Which core within the cluster?

This is perhaps the simplest decision to make. If there’s only one core with available residency in that cluster, that’s the only choice. Otherwise macOS picks an arbitrary core from those available, apparently to ensure roughly even use of cores within each cluster.

What frequency?

For the E cluster, choice of frequency appears straightforward, with low QoS threads being run at minimum E core frequency of 1,020 MHz or slightly higher, and higher QoS threads spilt over from fully occupied P clusters are run at E core maximum frequency of 2,592 MHz.

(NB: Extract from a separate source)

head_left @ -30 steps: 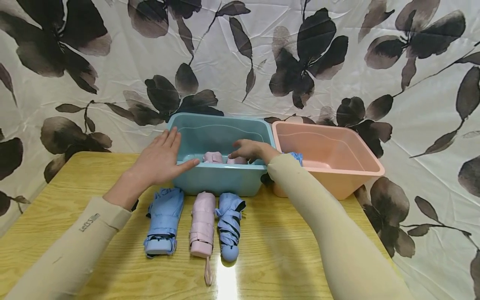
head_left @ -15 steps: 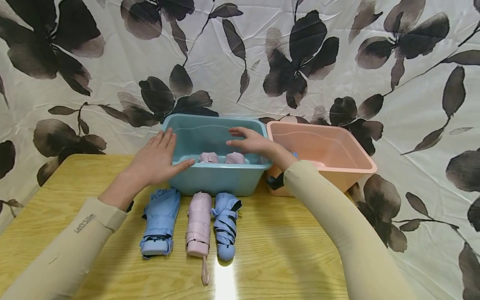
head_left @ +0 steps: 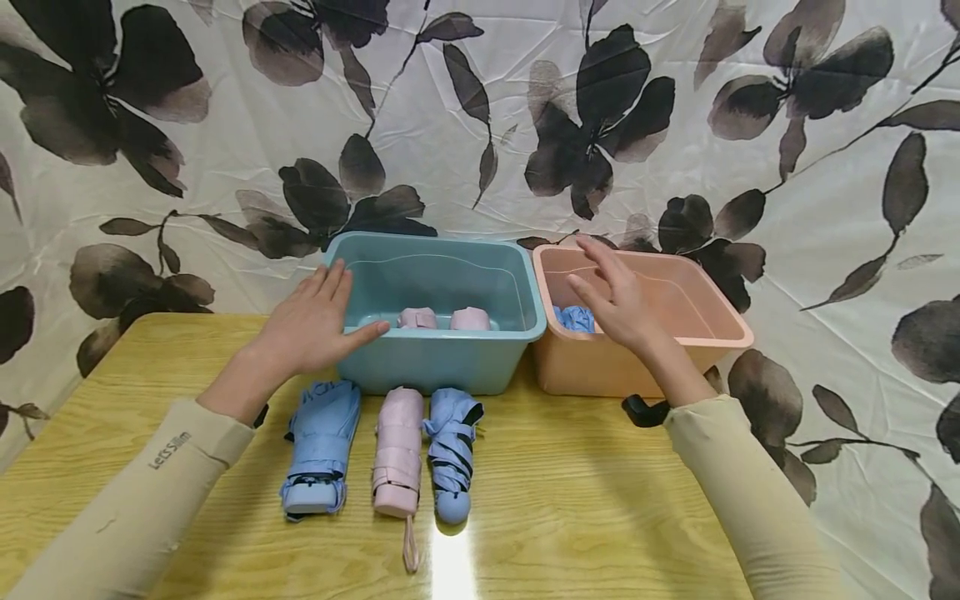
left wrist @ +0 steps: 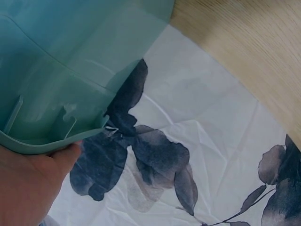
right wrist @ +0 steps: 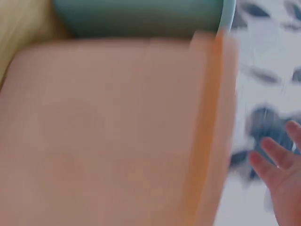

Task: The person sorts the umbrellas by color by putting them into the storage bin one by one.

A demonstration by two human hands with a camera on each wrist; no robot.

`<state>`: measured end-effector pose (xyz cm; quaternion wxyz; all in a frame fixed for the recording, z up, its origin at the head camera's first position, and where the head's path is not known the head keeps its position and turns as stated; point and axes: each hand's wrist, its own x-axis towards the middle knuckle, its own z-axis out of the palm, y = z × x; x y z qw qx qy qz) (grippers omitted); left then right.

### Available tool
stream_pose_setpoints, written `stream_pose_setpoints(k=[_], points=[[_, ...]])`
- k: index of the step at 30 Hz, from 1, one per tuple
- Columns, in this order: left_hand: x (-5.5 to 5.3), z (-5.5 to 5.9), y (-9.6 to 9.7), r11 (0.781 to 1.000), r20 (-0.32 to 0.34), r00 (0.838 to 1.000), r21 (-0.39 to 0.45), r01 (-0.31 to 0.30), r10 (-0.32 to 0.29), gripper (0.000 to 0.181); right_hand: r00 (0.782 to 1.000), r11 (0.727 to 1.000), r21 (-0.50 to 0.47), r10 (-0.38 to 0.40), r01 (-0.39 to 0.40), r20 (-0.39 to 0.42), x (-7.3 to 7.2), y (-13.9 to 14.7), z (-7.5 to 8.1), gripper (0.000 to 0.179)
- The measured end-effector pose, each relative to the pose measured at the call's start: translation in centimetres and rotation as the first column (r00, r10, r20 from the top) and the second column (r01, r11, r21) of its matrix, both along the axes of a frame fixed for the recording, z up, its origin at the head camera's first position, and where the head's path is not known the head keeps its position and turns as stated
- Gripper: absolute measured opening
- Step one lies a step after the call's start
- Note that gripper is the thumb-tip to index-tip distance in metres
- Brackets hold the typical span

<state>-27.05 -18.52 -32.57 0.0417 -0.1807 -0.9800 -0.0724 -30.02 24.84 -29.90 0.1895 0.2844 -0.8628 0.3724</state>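
The head camera looks forward and down, far enough back for the blue bin [head_left: 435, 367] and the pink bin [head_left: 592, 368] mid-frame. The left wrist camera sits close to the blue bin, upper left; the right wrist camera, near the pink bin, shares both with the head view.

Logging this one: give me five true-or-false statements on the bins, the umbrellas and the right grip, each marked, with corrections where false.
1. The pink umbrella lies between the wide blue umbrella and the slim blue umbrella. True.
2. Two pink items, left one and right one, show inside the teal bin. True.
3. The peach bin stands left of the teal bin in the head view. False: the peach bin is on its right.
4. What shows inside the peach bin is pink. False: a blue item shows there.
5. The right grip holds no umbrella. True.
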Motion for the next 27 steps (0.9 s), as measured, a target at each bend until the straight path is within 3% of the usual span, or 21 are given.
stream_pose_setpoints(k=[5, 11, 19, 27], points=[[0.0, 0.0, 0.1, 1.000, 0.002, 1.000, 0.001, -0.001, 0.001, 0.108, 0.982, 0.980, 0.095, -0.166, 0.175, -0.091, 0.5, 6.2, -1.0, 0.064], [0.1, 0.1, 0.1, 1.000, 0.005, 1.000, -0.012, -0.001, 0.001, 0.108, 0.949, 0.919, 0.237, -0.313, 0.315, -0.047, 0.7, 12.4, -2.1, 0.072], [0.0, -0.1, 0.1, 1.000, 0.011, 1.000, 0.008, -0.003, 0.003, 0.106, 0.928, 0.861, 0.403, -0.365, 0.308, 0.070, 0.3, 17.7, -3.3, 0.077], [-0.1, 0.1, -0.1, 1.000, 0.028, 1.000, 0.026, -0.001, 0.000, 0.111, 0.875, 0.789, 0.566, -0.429, 0.240, 0.226, 0.0, 17.8, -2.6, 0.090]])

P cluster frequency appears to be determined by the total active residency of that cluster after the new thread has been added. When that’s the only thread running in that cluster, maximum frequency of 4,512 MHz is chosen, but rising total active residency reduces that in steps down to about 3,852 MHz when all the cores in the cluster are at 100% active residency. In most cases, the big reduction in frequency occurs when going from about 200% to 300% total active residency. This currently appears to be part of a strategy to pre-emptively minimise the risk of thermal stress within the chip.

Thread mobility

Once the thread has been loaded into a core in the optimal cluster running at the chosen frequency, it’s likely to be moved periodically, both to any other free core within that cluster, and to another cluster, when available. While this does occur in previous M-series CPUs, it appears particularly prominent in M4 variants.

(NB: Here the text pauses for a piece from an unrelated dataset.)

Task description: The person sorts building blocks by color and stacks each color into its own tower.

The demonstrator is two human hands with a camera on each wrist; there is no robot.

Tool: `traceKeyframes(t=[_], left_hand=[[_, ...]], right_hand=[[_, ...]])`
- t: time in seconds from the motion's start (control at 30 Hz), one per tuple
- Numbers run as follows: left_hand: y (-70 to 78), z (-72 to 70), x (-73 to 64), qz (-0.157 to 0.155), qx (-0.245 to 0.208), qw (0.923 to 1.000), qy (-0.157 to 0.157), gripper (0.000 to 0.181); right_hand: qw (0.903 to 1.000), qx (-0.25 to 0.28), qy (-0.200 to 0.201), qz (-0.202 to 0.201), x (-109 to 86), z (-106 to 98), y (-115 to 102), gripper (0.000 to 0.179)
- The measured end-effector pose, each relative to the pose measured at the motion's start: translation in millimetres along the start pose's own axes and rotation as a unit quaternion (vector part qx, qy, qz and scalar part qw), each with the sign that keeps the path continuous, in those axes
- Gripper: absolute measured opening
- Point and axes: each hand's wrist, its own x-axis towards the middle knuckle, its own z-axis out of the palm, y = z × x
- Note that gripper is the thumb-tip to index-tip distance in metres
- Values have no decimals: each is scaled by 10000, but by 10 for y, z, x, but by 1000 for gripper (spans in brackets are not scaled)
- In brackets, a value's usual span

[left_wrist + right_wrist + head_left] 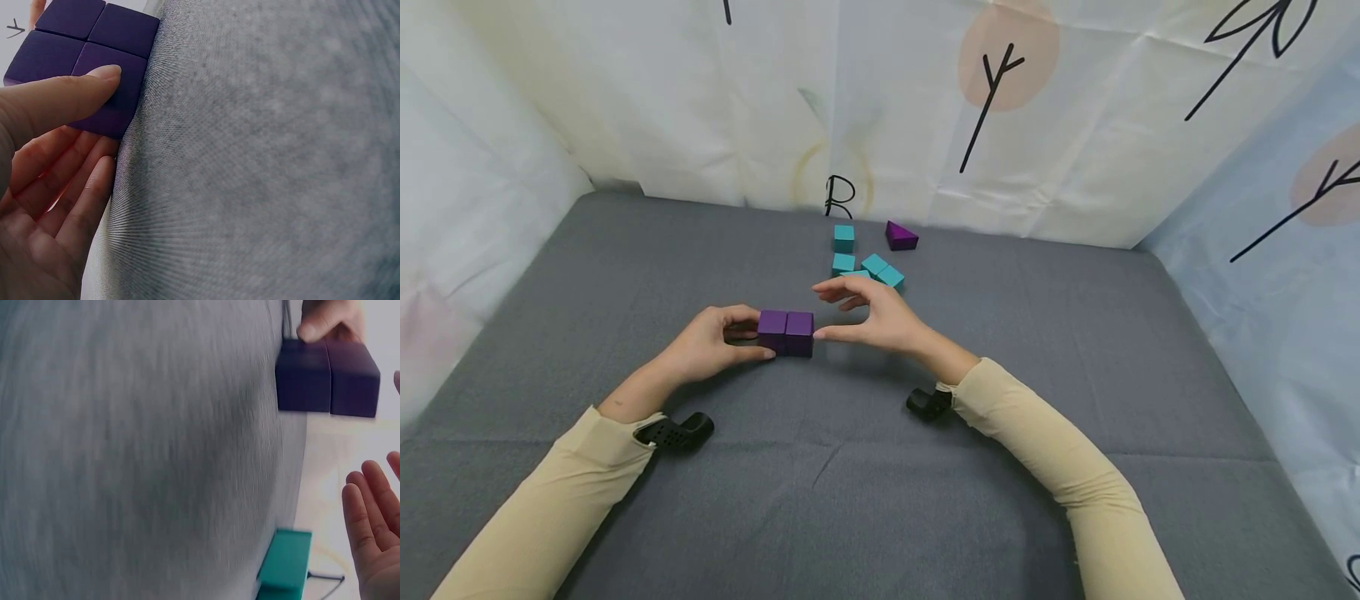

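Purple cubes (786, 333) stand together on the grey cloth as two side-by-side columns, each two cubes high. The left hand (713, 342) grips this group at its left end. In the left wrist view its thumb (81, 94) presses on the front of a lower cube, while the other fingers lie around the end and behind. To the right of the cubes, the right hand (876, 318) holds nothing. Its thumb tip is close by the right end, and the fingers are spread above and beyond. In the right wrist view a gap shows between these fingers (356, 506) and the purple cubes (328, 378).
Several teal cubes (844, 238) lie behind the right hand, which partly hides one. A purple triangular block (902, 236) sits farther back, near the patterned curtain (895, 125). Dark wrist cameras (677, 433) are worn on both sleeves. Grey cloth (850, 500) covers the table.
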Motion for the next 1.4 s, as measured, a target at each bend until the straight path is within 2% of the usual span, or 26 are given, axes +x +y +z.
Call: traceKeyframes(t=[0.13,0.33,0.47,0.8,0.97,1.17,1.4], left_hand=[[-16,-2,-9,-13,-3,10000,-9,41],[-31,-6,-29,-69,16,10000,-6,41],[-31,-7,-39,-92,-1,10000,1,41],[-17,5,-48,-150,9,9999,-21,42],[-7,1,-45,-163,20,9999,-16,42],[-6,-15,-33,-159,6,9999,-23,43],[0,-12,-15,-128,42,9999,-61,44]], right_hand=[[10000,-26,34,58,-11,-86,62,56],[9990,-21,252,359,-15,-157,147,55],[9976,-196,382,537,-12,-211,191,54],[9903,-525,1025,775,21,-348,338,46],[9837,-686,1328,996,48,-401,363,42],[9710,-803,1764,1401,119,-476,405,42],[9603,-988,2036,1630,190,-573,521,42]])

Movement of threads within a cluster can occur quite frequently, every 0.1 second or so, particularly within the E cluster. Movement between clusters occurs less frequently, about every 4-5 seconds, and would only occur when the other cluster is shut down or idle, so free to run all the threads of the current cluster. This is most probably to ensure even thermal conditions within the chip.

Summary

The whole strategy is shown in the following diagram, also available as a tear-out PDF from here: m4coremanagement1

Previous articles

Inside M4 chips: P cores
Inside M4 chips: P cores hosting a VM
Inside M4 chips: E and P cores
Inside M4 chips: CPU core performance
Inside M4 chips: CPU power, energy and mystery
Inside M4 chips: Matrix processing and Power Modes
Inside M4 chips: Controlling frequency

Explainer

Residency is the percentage of time a core is in a specific state. Idle residency is thus the percentage of time that core is idle and not processing instructions. Active residency is the percentage of time it isn’t idle, but is actively processing instructions. Down residency is the percentage of time the core is shut down. All these are independent of the core’s frequency or clock speed.